The further back you place the PJ the more contrast you will get and although you may lose a few lumens it will make better angles for using with a HP screen. I wouldn't worry about this too much with the JVC it doesn't have that short of a throw. Place it where it is most appropriate and least obtrusive in your room.

160" is Ok for the JVC with HP but you might fall below 12ft/l as the bulb nears its useful life. I'd probably replace the bulb at 1000-1500 hours and keep the old ones for spares in case of a failure.

Lastly, I wouldn't sacrifice audio for a super size screen.
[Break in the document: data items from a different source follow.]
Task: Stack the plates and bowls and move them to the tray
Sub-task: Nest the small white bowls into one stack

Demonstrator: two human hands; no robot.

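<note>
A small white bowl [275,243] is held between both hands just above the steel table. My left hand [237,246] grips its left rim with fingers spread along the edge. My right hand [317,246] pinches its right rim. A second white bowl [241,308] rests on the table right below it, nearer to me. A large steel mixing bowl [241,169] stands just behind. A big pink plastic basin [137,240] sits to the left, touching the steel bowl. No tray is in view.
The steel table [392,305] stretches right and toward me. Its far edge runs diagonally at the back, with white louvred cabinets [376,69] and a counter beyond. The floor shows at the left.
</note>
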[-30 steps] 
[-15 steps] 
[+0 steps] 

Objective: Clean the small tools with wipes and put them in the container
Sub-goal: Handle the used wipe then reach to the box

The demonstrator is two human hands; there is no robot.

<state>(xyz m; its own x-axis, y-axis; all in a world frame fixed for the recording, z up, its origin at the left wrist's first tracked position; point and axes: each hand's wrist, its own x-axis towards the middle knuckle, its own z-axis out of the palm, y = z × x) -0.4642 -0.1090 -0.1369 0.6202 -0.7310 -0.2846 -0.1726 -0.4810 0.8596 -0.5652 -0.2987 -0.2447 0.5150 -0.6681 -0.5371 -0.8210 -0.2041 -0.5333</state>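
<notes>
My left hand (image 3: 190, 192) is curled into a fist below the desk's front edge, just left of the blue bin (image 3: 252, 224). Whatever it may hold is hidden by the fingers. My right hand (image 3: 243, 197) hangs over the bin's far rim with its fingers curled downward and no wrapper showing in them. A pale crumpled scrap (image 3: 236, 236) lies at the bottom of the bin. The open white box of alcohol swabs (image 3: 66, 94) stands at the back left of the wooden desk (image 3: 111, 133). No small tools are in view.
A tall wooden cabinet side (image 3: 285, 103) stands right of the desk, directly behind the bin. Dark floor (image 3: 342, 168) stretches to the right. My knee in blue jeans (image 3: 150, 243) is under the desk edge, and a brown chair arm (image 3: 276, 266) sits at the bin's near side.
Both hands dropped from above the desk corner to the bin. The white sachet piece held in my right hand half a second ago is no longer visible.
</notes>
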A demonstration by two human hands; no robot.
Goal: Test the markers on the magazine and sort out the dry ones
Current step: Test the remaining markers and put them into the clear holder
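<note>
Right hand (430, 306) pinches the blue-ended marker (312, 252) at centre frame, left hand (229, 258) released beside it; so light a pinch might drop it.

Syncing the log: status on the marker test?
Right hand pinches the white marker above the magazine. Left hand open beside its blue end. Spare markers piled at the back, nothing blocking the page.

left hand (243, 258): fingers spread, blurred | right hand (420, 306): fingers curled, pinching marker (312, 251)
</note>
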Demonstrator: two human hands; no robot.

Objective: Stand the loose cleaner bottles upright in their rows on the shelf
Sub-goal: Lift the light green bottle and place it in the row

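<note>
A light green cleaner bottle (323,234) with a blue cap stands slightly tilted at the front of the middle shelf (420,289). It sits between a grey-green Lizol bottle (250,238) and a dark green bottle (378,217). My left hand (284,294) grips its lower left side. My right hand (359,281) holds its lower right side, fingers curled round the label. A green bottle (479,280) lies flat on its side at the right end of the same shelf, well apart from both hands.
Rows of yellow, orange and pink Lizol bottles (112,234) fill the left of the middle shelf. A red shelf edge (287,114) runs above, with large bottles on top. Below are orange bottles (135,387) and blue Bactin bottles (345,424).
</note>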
If your speakers are going to get pushed in the corners and the center is going to be on the floor or ceiling I would reconsider your choice for a screen this size.

Hope this helps.

Bob

plissken99
07-25-07, 04:41 PM
Well due to the limitations of HP, the largest the screen can be is 147in(don't want any seems). And since we don't yet have a house picked out, I'm gonna see what happes. It's either gonna be a 133in or 147in screen, depending on room size. As to how far back the JVC will be...

More than likely whatever size room we end up in, it will be mounted on a shelf on the back wall, so I'll either get uber brightness, uber contrast or the best of both(i.e halfway).

Larry Raulston
07-25-07, 04:48 PM
Sorry I may have missed this somewhere. What is the HP?

Larry

erkq
07-25-07, 05:02 PM
Sorry I may have missed this somewhere. What is the HP?

Da-Lite's High Power screen material

Tutmos
07-27-07, 07:33 PM
Okay I can actually speak with some authority on this. Not because I'm a videophile :) but because I have exactly the setup you're asking about, an RS1 and 159" diag Da-Lite HP screen.

There is absolutely no question about it, it's a perfect combination, the image is stunning on low bulb mode. I can even watch clearly with every light in the room on although it's not nearly as dramatic so I usually keep the lights off for the immersion effect.

You'll be thanking me for a long time if I help change your mind and stick with the 159", if your room fits it.

I went from a 120" 4:3 on my old PJ to this new combo and with the right movie it's awe inspiring, and I don't even have great content yet, just HD direcTV signal in 1080i. I'll take some still pics tonight since Fifth Element is on to give you some ideas.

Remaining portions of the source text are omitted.